**Work request**
From the data that follows, print exactly the lines starting at the one containing "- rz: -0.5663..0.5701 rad" and ending at the one containing "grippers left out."; include both of them and nothing more.

**Information shown**
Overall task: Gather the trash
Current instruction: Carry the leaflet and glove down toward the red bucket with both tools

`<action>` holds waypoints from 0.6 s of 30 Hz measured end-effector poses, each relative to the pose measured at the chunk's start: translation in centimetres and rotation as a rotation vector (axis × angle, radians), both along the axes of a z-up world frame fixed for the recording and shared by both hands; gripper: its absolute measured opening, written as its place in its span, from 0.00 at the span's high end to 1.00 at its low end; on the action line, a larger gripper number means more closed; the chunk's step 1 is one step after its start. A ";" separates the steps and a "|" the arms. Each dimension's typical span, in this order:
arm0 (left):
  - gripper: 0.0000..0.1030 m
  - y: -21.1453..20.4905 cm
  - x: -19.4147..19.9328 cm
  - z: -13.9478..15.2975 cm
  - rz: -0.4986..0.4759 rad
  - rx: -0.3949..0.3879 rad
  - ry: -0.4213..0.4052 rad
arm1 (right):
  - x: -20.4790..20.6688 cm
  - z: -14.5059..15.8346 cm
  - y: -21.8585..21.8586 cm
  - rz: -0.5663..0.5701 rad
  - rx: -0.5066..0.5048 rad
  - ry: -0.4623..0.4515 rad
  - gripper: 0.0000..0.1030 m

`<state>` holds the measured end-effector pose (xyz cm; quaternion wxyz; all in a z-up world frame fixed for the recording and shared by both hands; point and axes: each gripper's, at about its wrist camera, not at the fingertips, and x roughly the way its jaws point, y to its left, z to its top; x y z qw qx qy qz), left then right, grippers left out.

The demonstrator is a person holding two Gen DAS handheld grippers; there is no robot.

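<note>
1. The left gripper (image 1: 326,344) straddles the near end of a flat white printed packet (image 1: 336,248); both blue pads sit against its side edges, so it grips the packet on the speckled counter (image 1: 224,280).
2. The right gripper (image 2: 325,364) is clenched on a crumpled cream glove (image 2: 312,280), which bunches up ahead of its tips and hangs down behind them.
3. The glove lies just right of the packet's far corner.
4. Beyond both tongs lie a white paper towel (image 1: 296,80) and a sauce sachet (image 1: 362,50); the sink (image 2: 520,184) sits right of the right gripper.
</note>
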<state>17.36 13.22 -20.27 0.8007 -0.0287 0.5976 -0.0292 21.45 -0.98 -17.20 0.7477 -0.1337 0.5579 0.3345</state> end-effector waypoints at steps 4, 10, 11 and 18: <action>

**Worked solution**
  - rz: -0.5663..0.5701 rad
  - rx: -0.5066..0.5048 rad
  - ry: -0.4623..0.4515 rad
  - gripper: 0.0000..0.1030 m

`<state>` holds the measured end-effector pose (xyz cm; quaternion wxyz; all in a z-up world frame fixed for the recording and shared by both hands; point and axes: each gripper's, at about its wrist camera, not at the fingertips, and x roughly the way its jaws point, y to its left, z to its top; x y z qw qx qy qz), left then right, grippers left out.

No further work remains in this exercise.